Les accusations évoquent des relations sexuelles non consenties lors de soirées échangistes, durant lesquelles les victimes auraient été droguées à leur insu. Certaines scènes auraient également été filmées pour servir de chantage à la vidéo, une pratique s’apparentant à du revenge porn. Pour s’assurer du silence des plaignantes, le suspect aurait proféré des menaces de destruction professionnelle ainsi que des menaces physiques impliquant des armes à feu.
Du choc carcéral à l’hospitalisation d’office
À la suite de sa mise en examen, le juge des libertés et de la détention a ordonné le placement de l’animateur en détention provisoire au centre pénitentiaire de Baie-Mahault. Cette mesure visait à empêcher toute pression sur les victimes et à prévenir le renouvellement des infractions.
Mais le passage derrière les barreaux a provoqué un véritable choc psychologique chez le détenu. Dès son arrivée, il a manifesté des tendances suicidaires aiguës. Face aux surveillants qui lui demandaient qui prévenir en cas de problème, il a répondu de façon glaçante : « La morgue », avant de tenter de mimer une strangulation avec ses lacets.
Devant ce risque imminent de passage à l’acte, validé par l’unité psychiatrique de la prison, les autorités judiciaires ont ordonné son transfert d’urgence en milieu hospitalier. Après une hospitalisation d’office au CHU de Guadeloupe, la justice a finalement accordé à Jordan Rizzi une remise en liberté sous contrôle judiciaire en juin 2026. Cette mesure est assortie d’une obligation stricte de soins. Il a été autorisé à poursuivre son hospitalisation en France métropolitaine, dans la région Nord-Pas-de-Calais, près de sa famille.

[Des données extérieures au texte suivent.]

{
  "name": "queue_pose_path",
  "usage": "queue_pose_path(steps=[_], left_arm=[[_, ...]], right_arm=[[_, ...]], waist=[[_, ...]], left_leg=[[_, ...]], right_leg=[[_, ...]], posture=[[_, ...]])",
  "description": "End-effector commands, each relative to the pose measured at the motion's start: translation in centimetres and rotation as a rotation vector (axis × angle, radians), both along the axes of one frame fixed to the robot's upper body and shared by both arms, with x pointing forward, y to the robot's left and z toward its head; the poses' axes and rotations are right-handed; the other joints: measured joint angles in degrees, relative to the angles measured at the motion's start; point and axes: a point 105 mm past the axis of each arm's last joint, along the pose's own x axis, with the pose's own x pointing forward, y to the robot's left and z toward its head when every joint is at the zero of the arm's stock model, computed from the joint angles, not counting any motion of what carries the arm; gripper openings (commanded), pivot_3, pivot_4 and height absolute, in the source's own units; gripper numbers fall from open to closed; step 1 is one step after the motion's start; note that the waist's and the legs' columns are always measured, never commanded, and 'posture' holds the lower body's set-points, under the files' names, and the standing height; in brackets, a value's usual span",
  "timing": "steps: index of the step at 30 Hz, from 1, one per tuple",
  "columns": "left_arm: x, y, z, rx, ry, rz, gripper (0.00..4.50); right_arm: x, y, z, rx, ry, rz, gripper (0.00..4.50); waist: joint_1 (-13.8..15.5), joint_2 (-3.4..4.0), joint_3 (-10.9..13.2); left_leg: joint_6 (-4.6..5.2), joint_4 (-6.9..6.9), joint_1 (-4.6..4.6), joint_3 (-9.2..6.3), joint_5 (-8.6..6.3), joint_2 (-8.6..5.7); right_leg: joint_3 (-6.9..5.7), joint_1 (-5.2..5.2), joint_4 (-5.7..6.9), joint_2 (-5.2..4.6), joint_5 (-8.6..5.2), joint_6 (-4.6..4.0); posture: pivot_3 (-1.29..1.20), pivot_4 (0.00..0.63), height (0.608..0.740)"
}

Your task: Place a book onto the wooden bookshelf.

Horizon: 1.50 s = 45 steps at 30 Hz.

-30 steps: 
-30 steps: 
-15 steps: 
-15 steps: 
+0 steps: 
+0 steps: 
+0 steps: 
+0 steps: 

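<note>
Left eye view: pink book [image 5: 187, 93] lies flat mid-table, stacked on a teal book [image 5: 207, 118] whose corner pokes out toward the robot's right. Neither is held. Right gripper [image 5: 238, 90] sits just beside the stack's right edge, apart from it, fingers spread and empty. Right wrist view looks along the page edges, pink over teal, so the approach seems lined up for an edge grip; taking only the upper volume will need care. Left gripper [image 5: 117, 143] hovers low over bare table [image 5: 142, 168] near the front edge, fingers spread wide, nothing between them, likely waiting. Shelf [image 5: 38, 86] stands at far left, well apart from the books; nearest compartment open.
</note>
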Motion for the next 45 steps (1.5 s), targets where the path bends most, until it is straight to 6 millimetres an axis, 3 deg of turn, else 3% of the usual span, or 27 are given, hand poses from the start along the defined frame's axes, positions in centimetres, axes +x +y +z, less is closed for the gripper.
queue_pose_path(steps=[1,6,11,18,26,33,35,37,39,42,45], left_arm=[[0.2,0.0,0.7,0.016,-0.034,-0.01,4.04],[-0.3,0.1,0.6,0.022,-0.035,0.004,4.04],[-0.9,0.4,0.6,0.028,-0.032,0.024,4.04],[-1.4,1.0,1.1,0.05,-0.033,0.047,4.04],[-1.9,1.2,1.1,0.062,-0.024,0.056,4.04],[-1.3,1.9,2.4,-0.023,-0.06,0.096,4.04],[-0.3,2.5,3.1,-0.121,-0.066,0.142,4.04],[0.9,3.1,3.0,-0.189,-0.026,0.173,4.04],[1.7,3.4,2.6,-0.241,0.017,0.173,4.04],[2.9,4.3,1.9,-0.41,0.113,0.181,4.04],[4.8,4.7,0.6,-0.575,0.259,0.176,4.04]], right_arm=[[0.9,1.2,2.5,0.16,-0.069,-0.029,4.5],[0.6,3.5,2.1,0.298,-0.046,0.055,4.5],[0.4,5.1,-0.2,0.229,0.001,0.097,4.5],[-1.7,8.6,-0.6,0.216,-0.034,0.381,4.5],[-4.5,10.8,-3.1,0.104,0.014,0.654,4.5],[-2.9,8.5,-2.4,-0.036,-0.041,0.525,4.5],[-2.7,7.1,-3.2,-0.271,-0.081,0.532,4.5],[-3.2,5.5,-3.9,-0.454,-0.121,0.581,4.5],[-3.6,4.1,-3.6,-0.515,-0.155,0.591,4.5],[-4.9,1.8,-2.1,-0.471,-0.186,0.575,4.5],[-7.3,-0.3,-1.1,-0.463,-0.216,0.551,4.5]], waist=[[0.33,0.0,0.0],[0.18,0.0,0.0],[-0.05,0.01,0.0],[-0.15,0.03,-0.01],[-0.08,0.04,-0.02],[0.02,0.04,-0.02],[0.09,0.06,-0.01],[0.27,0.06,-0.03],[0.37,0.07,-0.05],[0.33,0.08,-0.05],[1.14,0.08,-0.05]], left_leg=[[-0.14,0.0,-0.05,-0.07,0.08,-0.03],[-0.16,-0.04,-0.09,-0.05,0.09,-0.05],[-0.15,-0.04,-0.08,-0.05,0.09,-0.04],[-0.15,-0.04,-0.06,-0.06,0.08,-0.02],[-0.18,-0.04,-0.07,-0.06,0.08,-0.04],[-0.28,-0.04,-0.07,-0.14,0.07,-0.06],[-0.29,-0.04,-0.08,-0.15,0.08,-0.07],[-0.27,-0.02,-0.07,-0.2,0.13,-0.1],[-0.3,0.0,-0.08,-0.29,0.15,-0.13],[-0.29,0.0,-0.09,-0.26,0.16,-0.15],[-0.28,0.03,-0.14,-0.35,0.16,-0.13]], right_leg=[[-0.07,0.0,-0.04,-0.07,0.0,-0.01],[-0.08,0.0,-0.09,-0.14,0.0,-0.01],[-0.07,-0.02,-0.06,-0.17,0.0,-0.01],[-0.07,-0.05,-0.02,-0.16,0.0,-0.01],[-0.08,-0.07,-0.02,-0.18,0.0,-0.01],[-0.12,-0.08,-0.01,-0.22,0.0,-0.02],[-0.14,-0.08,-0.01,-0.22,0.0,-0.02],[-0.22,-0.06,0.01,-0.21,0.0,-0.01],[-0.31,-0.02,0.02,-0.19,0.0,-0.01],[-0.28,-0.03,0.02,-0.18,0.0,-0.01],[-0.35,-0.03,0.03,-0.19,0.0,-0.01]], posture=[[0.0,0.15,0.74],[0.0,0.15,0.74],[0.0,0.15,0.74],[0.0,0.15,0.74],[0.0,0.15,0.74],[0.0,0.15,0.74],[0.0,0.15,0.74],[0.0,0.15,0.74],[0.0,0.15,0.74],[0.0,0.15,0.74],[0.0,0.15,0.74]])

Une opinion publique profondément divisée
La révélation de cette affaire suscite des réactions passionnées et polarisées dans la société antillaise. D’un côté, les collectifs féministes et les mouvements de type Balance ton porc estiment que cette procédure démontre l’importance des réseaux sociaux pour briser l’omerta entourant les violences sexuelles. L’association MeToo Guadeloupe affirme d’ailleurs avoir reçu plus d’une trentaine de signalements concernant l’animateur.
De l’autre côté, l’accusé conteste vigoureusement la totalité des faits criminels qui lui sont reprochés. Jordan Rizzi reconnaît l’existence de relations de couple complexes, mais il affirme n’être en aucun cas un criminel et dénonce une campagne de diffamation orchestrée pour nuire à sa carrière. Ses soutiens partagent cette vision et évoquent une cabale alimentée par la jalousie professionnelle.
Alors que l’instruction se poursuit pour faire toute la lumière sur ces accusations dramatiques, le suspect reste présumé innocent. L’issue de cette procédure judiciaire marquera durablement le paysage médiatique et sociétal des Antilles.